**Material for this exercise**
+-------+
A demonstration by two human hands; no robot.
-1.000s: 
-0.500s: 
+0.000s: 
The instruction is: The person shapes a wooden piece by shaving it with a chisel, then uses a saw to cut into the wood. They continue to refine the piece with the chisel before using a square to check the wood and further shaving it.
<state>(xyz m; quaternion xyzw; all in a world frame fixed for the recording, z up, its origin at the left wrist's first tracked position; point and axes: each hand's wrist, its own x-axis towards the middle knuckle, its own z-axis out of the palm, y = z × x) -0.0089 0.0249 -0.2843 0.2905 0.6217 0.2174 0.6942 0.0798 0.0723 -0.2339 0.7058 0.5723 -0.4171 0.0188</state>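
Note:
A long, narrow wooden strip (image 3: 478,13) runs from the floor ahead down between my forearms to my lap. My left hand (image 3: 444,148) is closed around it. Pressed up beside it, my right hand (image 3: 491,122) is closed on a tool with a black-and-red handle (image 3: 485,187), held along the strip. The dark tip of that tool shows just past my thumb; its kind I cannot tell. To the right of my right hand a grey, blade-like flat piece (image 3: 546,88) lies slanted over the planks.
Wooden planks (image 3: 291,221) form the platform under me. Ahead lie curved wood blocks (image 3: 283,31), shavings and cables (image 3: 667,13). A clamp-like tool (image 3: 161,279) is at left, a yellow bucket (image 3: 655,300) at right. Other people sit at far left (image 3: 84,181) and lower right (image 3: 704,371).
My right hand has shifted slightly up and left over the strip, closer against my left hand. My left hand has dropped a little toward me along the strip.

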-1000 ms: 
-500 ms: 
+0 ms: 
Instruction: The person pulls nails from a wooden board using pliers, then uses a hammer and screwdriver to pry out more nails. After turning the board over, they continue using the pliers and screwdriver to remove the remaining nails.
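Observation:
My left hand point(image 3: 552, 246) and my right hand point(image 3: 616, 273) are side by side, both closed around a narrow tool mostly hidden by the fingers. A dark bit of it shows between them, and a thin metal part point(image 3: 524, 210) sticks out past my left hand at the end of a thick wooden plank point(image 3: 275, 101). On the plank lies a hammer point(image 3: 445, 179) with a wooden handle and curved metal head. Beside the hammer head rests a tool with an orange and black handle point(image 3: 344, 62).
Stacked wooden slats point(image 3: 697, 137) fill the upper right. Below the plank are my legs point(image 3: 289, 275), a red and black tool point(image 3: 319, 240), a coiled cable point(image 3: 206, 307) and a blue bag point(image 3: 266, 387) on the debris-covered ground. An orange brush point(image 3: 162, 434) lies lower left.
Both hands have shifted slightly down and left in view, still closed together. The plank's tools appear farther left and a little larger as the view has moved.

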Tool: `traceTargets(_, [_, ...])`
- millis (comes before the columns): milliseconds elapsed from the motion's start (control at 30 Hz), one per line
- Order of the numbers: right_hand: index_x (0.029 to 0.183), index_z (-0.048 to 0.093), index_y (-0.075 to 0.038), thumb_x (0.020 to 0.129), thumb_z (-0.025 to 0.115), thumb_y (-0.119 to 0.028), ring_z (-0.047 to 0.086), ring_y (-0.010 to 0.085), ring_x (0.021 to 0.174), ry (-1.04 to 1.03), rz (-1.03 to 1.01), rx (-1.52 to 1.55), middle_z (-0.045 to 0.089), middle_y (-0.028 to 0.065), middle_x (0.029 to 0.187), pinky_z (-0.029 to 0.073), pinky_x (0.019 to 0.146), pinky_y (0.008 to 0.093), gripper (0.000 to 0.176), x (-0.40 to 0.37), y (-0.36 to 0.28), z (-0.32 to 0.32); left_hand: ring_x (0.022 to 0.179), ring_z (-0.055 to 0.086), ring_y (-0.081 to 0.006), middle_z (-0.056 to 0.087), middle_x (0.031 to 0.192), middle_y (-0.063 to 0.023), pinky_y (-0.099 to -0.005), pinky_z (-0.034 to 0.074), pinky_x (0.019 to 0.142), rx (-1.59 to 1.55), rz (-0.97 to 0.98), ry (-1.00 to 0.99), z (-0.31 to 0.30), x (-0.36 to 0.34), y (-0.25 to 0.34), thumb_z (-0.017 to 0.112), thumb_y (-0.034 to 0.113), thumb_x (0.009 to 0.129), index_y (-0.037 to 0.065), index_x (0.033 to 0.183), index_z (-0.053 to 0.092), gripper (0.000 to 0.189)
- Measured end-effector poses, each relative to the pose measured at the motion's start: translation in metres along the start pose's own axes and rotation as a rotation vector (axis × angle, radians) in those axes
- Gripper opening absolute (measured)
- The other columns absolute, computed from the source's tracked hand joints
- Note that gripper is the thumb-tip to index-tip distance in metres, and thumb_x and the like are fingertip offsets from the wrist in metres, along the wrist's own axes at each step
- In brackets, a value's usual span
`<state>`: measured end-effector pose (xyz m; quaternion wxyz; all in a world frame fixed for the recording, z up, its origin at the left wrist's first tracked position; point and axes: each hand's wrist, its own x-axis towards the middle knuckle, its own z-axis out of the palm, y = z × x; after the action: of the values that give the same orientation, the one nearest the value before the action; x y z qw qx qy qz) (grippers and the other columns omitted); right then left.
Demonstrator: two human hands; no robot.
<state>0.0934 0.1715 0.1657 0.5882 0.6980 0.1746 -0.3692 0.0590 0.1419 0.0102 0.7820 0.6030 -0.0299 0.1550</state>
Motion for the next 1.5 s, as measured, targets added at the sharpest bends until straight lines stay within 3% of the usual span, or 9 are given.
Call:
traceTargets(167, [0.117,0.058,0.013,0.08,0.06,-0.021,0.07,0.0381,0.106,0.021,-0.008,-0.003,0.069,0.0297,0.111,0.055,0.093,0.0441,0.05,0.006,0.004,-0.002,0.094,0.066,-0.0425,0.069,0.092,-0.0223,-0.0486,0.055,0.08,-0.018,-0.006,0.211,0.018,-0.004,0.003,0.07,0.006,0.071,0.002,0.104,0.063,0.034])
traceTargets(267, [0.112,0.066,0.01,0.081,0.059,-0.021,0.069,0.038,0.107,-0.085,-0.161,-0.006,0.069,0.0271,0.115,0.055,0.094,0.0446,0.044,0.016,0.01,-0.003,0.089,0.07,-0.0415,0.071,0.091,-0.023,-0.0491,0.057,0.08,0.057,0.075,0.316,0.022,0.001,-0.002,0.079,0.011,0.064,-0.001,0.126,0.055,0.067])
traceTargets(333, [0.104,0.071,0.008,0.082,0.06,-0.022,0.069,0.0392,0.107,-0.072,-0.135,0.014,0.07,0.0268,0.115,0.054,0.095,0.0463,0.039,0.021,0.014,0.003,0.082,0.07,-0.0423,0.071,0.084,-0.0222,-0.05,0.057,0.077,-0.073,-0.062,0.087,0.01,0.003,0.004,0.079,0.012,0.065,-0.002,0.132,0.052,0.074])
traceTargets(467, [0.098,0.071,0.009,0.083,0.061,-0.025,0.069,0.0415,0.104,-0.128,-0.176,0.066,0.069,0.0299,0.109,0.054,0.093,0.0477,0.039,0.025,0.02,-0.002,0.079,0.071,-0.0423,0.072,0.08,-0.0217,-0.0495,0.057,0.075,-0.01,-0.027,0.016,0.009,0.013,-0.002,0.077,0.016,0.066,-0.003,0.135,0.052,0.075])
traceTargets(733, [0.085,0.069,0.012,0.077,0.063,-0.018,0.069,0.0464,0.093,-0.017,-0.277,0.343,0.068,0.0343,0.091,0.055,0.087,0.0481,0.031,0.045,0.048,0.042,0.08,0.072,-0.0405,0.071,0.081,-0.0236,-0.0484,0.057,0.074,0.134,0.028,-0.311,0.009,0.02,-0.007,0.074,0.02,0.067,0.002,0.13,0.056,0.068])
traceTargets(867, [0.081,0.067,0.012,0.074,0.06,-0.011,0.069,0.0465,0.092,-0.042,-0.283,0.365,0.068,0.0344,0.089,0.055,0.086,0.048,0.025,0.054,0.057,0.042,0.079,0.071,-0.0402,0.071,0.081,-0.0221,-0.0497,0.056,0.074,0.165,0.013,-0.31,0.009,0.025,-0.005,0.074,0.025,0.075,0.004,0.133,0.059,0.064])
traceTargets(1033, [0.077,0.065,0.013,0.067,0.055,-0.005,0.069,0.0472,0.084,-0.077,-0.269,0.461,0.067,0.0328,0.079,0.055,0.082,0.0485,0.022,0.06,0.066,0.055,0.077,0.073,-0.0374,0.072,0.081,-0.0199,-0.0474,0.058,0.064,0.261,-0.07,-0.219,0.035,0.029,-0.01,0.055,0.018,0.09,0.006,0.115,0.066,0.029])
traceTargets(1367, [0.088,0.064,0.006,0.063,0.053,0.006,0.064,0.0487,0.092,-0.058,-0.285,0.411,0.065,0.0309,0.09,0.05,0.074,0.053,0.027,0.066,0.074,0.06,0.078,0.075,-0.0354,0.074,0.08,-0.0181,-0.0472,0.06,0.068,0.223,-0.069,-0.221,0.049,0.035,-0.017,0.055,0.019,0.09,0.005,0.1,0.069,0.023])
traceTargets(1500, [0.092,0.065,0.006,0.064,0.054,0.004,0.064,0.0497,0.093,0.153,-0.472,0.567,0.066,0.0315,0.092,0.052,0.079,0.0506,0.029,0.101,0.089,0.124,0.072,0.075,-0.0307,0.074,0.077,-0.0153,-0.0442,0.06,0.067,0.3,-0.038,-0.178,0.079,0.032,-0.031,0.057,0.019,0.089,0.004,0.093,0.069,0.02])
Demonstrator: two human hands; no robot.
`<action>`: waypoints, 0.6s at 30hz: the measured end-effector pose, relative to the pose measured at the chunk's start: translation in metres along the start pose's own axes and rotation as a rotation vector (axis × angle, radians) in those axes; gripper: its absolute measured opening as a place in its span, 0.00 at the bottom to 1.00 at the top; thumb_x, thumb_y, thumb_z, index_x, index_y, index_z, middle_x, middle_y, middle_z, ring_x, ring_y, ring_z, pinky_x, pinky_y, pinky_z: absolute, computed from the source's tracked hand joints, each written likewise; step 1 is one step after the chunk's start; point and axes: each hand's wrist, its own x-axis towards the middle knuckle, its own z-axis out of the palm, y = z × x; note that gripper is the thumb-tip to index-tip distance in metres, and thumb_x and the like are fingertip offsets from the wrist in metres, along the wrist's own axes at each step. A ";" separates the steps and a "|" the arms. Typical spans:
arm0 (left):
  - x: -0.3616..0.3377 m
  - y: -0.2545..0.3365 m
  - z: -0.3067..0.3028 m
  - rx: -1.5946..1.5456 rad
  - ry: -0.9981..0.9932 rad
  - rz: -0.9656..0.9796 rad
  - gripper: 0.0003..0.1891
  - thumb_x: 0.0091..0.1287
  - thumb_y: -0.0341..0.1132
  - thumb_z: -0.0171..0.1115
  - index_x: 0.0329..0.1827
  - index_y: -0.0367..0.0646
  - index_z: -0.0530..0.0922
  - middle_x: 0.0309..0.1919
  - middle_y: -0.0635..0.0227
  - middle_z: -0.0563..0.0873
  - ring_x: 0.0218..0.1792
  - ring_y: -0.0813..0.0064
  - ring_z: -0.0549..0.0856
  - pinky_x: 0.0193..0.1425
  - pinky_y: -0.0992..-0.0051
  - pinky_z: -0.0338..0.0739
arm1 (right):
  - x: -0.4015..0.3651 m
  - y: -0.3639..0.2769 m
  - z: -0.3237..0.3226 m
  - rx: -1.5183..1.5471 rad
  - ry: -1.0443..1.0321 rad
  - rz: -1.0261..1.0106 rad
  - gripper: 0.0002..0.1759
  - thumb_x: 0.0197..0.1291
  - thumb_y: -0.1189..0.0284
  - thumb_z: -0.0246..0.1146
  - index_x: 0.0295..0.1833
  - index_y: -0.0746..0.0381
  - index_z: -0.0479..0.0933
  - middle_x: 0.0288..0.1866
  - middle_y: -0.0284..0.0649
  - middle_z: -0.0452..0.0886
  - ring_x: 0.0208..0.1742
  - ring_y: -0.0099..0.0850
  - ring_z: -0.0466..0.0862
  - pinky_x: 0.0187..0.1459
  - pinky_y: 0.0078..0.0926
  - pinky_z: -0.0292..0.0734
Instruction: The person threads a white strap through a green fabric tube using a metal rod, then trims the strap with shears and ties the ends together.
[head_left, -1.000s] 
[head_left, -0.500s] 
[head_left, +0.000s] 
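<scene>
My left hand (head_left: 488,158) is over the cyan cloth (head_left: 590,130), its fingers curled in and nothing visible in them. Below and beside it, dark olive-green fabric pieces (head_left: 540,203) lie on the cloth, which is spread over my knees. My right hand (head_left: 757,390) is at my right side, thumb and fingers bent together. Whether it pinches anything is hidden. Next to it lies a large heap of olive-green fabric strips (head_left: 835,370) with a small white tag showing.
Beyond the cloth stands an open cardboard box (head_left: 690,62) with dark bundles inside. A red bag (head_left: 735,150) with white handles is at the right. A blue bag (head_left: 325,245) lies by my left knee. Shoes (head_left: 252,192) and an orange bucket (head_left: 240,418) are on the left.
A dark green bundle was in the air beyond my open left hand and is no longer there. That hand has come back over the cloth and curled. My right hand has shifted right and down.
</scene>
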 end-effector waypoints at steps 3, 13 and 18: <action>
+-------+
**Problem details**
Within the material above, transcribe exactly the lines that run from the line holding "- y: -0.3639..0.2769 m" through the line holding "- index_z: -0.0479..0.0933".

**Task output**
  - y: -0.3639..0.2769 m
  - z: -0.3237..0.3226 m
  - rx: -1.5183..1.5471 rad
  - ry: -1.0443..1.0321 rad
  - rz: -1.0261..1.0106 rad
  - gripper: 0.0002..0.1759
  - thumb_x: 0.0197..0.1291
  - thumb_y: -0.1189..0.0284
  - thumb_z: -0.0246..0.1146
  - index_x: 0.0295..0.1833
  - index_y: -0.0746..0.0381
  - index_z: -0.0479..0.0933

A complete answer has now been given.